## Exercise requirements
Repeat exactly the lines running from the first line of the data to the line containing "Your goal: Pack", both ends included, and nothing else; drop the pictures.

## Provided material
=== Section Start ===

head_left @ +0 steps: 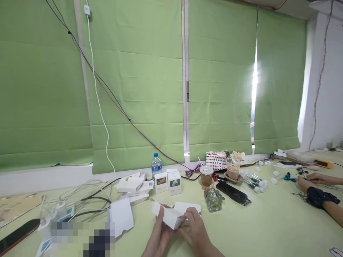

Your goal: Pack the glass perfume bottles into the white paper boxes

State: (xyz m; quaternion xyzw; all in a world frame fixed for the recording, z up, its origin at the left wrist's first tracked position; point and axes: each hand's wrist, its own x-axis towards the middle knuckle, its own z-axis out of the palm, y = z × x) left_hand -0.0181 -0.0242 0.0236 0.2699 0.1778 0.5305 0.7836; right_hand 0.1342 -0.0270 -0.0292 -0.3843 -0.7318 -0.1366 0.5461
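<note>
Near the bottom middle of the head view, a small white carton (171, 217) with a raised flap at its left end is held just above the table. My left hand (160, 235) grips it from the left, thumb on its side. The fingers of my right hand (195, 228) are bent and pressed at the carton's right end. Another white box (187, 207) lies right behind it, partly hidden by my right hand. Farther back stand picture-printed white boxes (174, 183), and to the left are stacked flat white cartons (132, 185) and a white sheet of card (121, 216).
A water bottle (156, 166), iced drink cups (206, 176), a glass jar (213, 200) and a black pouch (233, 193) stand or lie behind. Cables and chargers (61, 210) spread at left. Another person's hands (308, 182) work at the far right.
</note>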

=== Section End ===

## Solution
head_left @ +0 steps: 

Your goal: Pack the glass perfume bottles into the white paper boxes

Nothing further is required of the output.